**What is expected**
Write out the data below exactly, beginning with the first line and ending once the line that has "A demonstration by" is written.

**Data extract**
———
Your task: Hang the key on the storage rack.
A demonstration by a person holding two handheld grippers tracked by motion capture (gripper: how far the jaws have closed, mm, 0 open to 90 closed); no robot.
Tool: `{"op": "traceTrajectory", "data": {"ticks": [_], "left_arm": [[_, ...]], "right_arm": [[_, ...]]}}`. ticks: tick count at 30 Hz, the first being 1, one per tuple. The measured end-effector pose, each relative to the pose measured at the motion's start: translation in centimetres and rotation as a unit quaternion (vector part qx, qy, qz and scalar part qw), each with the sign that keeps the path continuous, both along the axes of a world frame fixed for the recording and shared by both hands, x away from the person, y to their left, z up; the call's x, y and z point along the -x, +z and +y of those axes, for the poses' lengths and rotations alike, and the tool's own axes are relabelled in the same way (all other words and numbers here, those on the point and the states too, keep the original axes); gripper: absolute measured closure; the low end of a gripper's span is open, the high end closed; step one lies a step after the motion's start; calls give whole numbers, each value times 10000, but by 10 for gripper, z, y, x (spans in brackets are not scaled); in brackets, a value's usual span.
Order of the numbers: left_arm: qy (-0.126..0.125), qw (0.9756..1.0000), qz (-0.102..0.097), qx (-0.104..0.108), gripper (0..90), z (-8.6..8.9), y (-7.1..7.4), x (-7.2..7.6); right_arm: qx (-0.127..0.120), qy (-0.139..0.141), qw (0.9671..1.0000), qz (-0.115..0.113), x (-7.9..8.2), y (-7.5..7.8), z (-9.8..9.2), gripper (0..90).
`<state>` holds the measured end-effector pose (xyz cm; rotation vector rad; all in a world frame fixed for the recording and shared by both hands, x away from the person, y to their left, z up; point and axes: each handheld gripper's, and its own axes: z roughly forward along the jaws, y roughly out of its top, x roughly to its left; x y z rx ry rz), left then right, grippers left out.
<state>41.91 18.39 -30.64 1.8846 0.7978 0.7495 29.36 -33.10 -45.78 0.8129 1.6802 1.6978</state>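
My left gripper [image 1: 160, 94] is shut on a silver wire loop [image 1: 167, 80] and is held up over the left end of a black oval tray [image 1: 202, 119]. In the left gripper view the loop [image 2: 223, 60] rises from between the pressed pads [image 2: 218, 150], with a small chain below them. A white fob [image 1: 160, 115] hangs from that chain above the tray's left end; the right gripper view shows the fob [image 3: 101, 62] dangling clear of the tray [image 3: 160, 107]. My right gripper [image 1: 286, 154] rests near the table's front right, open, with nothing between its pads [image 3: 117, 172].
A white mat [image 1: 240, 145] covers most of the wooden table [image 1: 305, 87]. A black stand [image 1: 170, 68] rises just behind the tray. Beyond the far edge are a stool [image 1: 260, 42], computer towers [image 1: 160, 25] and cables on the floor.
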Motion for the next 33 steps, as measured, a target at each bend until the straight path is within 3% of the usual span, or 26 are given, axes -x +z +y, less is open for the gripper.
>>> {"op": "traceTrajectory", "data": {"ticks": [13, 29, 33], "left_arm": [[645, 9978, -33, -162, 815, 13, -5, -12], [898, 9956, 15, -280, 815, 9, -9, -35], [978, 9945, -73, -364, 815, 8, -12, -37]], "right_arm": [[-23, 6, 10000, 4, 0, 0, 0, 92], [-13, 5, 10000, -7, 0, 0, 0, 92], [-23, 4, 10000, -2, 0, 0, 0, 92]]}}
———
**Task response**
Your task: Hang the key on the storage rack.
A demonstration by a person holding two handheld grippers tracked by motion capture (gripper: how far the jaws have closed, mm, 0 open to 90 closed); no robot.

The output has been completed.